In view of the foregoing, and under the liberal standards of Rule 15, the Court will grant Plaintiffs leave to amend their Complaints as presented in their Proposed CAC.

B. Rule 42(a) Consolidation

1. The Propriety of Consolidation

Pursuant to Federal Rule of Civil Procedure 42(a)(2-3), “if actions before the court involve a common question of law or fact, the court may . . . consolidate the actions; or issue any other orders to avoid unnecessary cost or delay.” Fed. R. Civ. Proc. 42(a).

Plaintiffs argue that consolidating the four above-captioned actions serves the interests of judicial economy. Many Defendants have joined or taken no position on Plaintiffs' Motion with respect to consolidation, and no Defendant has disputed Plaintiffs' claim that judicial economy favors consolidation.

ArcLight Defendants, EIG, Freepoint, and Terminals support Plaintiffs' Motion to Amend and Consolidate. (Dkt. No. 453 at 1). Defendants UPS and BPPNA do not oppose consolidation. Id.; (Dkt. No. 462 at 2, n.3).

The Contractor Defendants argue that the Court should not consolidate these actions because (1) the cases lack sufficient similarity to be consolidated; (2) consolidating such dissimilar cases would be prejudicial to the Contractor Defendants, and (3) Plaintiffs' allegations against the Contractor Defendants are frivolous.

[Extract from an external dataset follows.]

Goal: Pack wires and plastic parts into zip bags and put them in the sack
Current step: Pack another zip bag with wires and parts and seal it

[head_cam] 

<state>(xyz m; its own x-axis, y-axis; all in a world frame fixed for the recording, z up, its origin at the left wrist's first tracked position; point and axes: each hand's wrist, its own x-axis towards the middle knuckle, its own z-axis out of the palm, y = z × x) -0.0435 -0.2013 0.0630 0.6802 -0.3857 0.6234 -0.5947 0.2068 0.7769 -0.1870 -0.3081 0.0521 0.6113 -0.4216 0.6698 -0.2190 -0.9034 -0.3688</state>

First, the Contractor Defendants contend that the Boynes and Cotton actions and the Charles and Shirley actions, as they are currently pleaded, have a “fundamental difference”- namely, the identity of the parties' who are allegedly responsible for Plaintiffs' claimed alleged injuries. (Dkt. 457 at 6-7). The Contractor Defendants further argue that they would be prejudiced by having to litigate actions with different theories of liability in a consolidated format. Id. at 7-8. The Contractor Defendants have not argued successfully, however, that Plaintiffs' proposed amendments to the four individual complaints would be improper under Rule 15. As such, the Court analyzes the consolidation question from the perspective of whether the four actions, as amended, should be consolidated under Rule 42(a). This leaves the Court to consider whether four nearly identical putative class actions pending before the same Judge should be consolidated or required to proceed separately. To the extent that any doubt existed that these actions share common questions of law and fact sufficient to permit consolidation, Plaintiffs' proposed amendments to their Complaints, which result in each action asserting the same factual allegations and legal claims against the same defendants, resolve any ambiguity.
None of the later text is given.